ASSIGNMENT: In the output, include exactly the lines from the beginning of the records up to and including the one that contains "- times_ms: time", and leave out the pictures.

SOURCE INFORMATION below:

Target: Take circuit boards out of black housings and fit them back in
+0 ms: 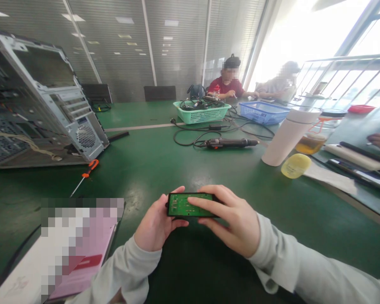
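Note:
Between my two hands is a green circuit board set in a black rectangular casing, its soldered side facing up. My left hand grips the left end, thumb along the far edge and fingers below. Over the right end lies my right hand, one fingertip touching the board's face and the other fingers around the casing's edges. The casing's right end is hidden under that hand. Both hands are just above the green table.
An open computer case and an orange-handled screwdriver are on the left, above a pink-and-white booklet. Ahead lie a black electric screwdriver, a green basket of cables and a blue basket. A pale bottle stands right. Two people sit beyond.

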Tool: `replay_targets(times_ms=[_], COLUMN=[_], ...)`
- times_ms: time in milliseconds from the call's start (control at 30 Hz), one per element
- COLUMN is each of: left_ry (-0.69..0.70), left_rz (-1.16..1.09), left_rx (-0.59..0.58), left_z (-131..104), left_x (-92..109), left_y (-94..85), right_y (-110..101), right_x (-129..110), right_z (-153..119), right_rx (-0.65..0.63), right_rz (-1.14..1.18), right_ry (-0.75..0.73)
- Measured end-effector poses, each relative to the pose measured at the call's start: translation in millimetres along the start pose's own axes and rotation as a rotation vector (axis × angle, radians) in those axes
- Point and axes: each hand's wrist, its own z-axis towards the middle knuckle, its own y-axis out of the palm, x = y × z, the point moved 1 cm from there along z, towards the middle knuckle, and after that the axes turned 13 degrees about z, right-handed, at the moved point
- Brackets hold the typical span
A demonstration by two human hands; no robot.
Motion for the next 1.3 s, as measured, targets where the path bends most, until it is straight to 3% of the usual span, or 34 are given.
replay_targets(times_ms=[133,267,700,900,1033,1133,1300], left_ry=[0.033,0.091,0.091,0.114,0.160,0.179,0.215], left_rz=[0.039,0.163,0.184,0.338,0.502,0.529,0.511], left_rx=[0.104,0.174,0.149,0.123,0.135,0.152,0.162], left_z=[3,2,-1,-1,-1,-1,1], left_x=[-3,-5,-4,-5,-1,-1,-4], left_y=[-2.7,-0.9,1.1,4.0,9.2,8.0,-0.5], right_y=[23,27,36,31,28,29,34], right_x=[7,18,30,26,25,27,31], right_z=[8,0,-12,-6,1,1,-5], right_rx=[0.088,0.196,0.173,0.255,0.171,0.081,-0.235], right_rz=[0.153,0.230,0.502,0.736,1.106,1.271,1.760], right_ry=[0.066,0.116,0.428,0.570,0.835,0.954,1.151])
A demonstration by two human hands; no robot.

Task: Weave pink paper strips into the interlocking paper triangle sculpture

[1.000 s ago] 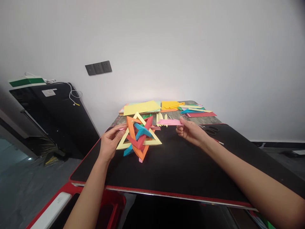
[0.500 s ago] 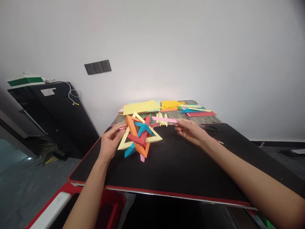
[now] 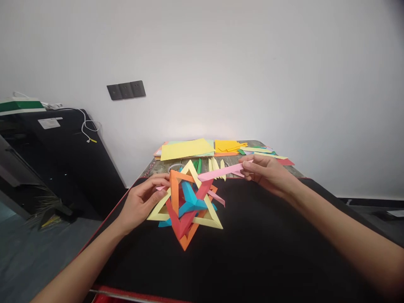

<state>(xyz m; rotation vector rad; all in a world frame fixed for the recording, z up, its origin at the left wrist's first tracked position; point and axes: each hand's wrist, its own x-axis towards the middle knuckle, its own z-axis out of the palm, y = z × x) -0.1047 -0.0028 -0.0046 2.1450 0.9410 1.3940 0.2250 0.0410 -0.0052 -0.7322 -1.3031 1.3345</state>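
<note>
In the lower centre of the frame, the paper star [image 3: 190,203] has its left side pinched by the left hand [image 3: 140,204], while the right hand [image 3: 268,174], right of centre, pinches a pink strip [image 3: 221,171] that could buckle if pushed crookedly against the star.

- Hands: two were present, one left hand [image 3: 140,203] and one right hand [image 3: 268,172].
- Paper model [image 3: 190,203]: one was situated between the hands.
- Pink strip [image 3: 221,171]: one was pinched in the right hand.
- Socket plates [image 3: 126,90]: three formed a row beyond the left hand.
- Cabinet [image 3: 78,158]: one stood left of the left hand.
- Pale-yellow strips [image 3: 216,163]: several lay beyond the hands, overlapping too closely to count.
</note>
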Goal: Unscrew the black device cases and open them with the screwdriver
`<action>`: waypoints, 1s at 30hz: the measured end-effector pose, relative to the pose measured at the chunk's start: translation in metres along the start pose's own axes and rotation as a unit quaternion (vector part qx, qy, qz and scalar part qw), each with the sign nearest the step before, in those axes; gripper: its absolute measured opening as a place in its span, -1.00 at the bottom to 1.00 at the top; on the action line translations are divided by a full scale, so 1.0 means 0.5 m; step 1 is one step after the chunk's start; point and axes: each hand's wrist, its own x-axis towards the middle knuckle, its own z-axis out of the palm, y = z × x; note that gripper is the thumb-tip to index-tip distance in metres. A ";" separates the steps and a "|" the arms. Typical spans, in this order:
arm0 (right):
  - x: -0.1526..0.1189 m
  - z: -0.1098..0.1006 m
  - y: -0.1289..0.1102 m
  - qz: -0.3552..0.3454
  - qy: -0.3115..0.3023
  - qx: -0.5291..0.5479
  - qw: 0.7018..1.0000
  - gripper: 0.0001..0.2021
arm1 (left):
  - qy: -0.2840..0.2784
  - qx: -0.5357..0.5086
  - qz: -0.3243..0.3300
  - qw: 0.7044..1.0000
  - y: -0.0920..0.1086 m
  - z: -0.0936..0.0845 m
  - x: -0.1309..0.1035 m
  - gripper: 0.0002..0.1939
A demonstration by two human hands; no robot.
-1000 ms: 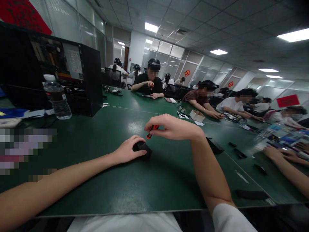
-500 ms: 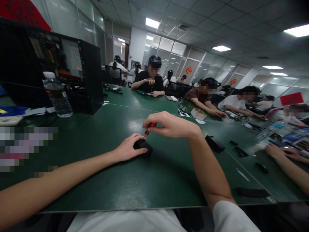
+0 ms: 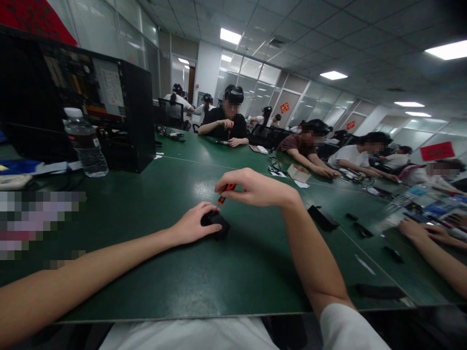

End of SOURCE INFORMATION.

FINAL ANSWER:
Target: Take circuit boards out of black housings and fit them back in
+0 ms: 
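Note:
Between my two hands is a green circuit board set in a black rectangular casing, its soldered side facing up. My left hand grips the left end, thumb along the far edge and fingers below. Over the right end lies my right hand, one fingertip touching the board's face and the other fingers around the casing's edges. The casing's right end is hidden under that hand. Both hands are just above the green table.
An open computer case and an orange-handled screwdriver are on the left, above a pink-and-white booklet. Ahead lie a black electric screwdriver, a green basket of cables and a blue basket. A pale bottle stands right. Two people sit beyond.
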
Tool: `replay_targets(times_ms=[_], COLUMN=[_], ...)`
- times_ms: time in milliseconds from the call's start (control at 30 Hz), one per element

Nothing further remains in this exercise.